# Deep-ocean inertial subrange small bandwidth coherence and   Ozmidov-frequency separation

**Authors:** Hans van Haren

arXiv: 1907.11063 · 2019-07-31

## TL;DR

This study investigates the inertial subrange in stratified ocean turbulence, revealing a separation near the Ozmidov frequency that distinguishes anisotropic from isotropic turbulence, based on high-resolution temperature sensor data.

## Contribution

It provides new observational evidence of the inertial subrange structure and its separation near the Ozmidov frequency in stratified ocean turbulence environments.

## Key findings

- Inertial subrange separates into two parts near the Ozmidov frequency.
- Transition from anisotropic to isotropic turbulence is observed.
- Differences in turbulence characteristics above seamounts and ridge-crest environments.

## Abstract

The inertial subrange of turbulence in a density stratified environment is the transition from internal waves to isotropic turbulence, but it is unclear how to interpret its extension to anisotropic stratified turbulence.
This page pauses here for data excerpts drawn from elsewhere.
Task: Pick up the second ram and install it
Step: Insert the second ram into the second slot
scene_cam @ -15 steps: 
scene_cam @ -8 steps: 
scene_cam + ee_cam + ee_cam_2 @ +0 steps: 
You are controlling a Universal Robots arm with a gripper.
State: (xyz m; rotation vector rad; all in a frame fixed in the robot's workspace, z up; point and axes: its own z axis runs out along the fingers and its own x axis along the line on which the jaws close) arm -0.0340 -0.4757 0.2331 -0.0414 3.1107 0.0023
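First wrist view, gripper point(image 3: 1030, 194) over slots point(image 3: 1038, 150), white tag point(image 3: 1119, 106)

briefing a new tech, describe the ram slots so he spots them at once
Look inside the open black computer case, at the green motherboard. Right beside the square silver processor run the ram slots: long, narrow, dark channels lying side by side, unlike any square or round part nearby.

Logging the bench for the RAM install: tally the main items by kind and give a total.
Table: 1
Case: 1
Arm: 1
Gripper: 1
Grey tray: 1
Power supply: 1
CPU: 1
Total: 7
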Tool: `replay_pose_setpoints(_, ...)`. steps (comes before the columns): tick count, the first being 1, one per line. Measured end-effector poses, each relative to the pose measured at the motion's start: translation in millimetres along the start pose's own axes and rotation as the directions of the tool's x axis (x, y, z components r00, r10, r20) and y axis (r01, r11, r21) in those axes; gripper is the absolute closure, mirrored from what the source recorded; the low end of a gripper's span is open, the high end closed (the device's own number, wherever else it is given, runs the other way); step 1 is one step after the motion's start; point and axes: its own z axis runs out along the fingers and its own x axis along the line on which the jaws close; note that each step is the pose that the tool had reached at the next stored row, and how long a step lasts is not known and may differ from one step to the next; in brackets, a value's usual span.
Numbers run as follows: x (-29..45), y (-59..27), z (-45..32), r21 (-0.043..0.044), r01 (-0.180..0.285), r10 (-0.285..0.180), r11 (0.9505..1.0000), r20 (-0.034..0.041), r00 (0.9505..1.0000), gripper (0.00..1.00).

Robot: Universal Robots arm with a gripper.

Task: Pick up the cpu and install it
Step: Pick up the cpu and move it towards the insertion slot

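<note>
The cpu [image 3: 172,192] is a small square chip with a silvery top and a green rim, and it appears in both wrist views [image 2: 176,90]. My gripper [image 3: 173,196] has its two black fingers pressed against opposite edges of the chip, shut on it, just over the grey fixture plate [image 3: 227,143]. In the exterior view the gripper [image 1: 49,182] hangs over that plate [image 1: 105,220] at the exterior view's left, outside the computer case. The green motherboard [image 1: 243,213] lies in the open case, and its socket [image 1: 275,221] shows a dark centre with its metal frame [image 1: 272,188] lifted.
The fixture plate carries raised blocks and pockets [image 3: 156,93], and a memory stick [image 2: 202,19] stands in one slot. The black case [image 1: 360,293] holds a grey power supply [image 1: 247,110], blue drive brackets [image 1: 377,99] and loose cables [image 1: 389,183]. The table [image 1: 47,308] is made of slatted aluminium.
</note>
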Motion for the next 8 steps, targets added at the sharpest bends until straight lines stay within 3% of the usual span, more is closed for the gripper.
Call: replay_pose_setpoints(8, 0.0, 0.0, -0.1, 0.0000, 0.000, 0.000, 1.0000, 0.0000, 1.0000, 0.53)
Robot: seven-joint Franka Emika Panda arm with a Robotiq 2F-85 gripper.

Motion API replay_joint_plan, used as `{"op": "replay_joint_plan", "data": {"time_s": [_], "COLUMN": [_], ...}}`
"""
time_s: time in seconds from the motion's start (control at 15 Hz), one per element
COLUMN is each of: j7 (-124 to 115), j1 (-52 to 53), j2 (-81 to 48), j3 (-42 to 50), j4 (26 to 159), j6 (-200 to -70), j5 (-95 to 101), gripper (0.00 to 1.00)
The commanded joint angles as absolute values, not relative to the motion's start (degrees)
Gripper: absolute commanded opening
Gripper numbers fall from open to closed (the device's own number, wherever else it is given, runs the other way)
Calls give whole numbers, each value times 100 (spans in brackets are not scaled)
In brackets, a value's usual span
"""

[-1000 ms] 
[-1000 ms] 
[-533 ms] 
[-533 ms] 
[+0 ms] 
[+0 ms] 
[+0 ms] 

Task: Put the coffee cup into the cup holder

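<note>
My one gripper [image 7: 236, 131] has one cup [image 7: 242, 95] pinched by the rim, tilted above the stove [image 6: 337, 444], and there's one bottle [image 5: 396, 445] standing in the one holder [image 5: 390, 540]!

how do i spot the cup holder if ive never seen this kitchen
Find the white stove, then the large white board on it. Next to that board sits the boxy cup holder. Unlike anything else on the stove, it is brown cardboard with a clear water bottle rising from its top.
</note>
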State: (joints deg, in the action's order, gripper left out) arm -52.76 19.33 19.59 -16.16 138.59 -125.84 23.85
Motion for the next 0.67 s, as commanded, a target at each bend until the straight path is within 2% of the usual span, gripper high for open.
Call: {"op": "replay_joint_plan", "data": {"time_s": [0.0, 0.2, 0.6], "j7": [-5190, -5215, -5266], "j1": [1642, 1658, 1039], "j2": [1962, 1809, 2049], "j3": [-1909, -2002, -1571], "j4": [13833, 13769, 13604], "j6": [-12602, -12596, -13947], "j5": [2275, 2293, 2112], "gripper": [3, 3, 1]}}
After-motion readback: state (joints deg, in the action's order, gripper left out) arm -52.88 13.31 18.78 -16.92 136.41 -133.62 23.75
Knowledge about stratified turbulence is relevant for the dispersal of suspended matter in geophysical flows, such as in most of the ocean. For studying internal-wave-induced ocean-turbulence moored high-resolution temperature (T-)sensors are used. Spectra from observations on episodic quasi-convective internal wave breaking above a steep slope of large seamount Josephine in the Northeast-Atlantic demonstrate an inertial subrange that can be separated in two parts: A large-scale part with relatively coherent portions adjacent to less coherent portions, and a small-scale part that is smoothly continuous (to within standard error). The separation is close to the Ozmidov frequency, and coincides with the transition from anisotropic/quasi-deterministic stratified turbulence to isotropic/stochastic inertial convective motions as inferred from a comparison of vertical and horizontal co-spectra. These observations contrast with T-sensor observations of shear-dominated internal wave breaking in an equally turbulent environment above the slope of a small Mid-Atlantic ridge-crest, which demonstrate a stochastic inertial subrange throughout.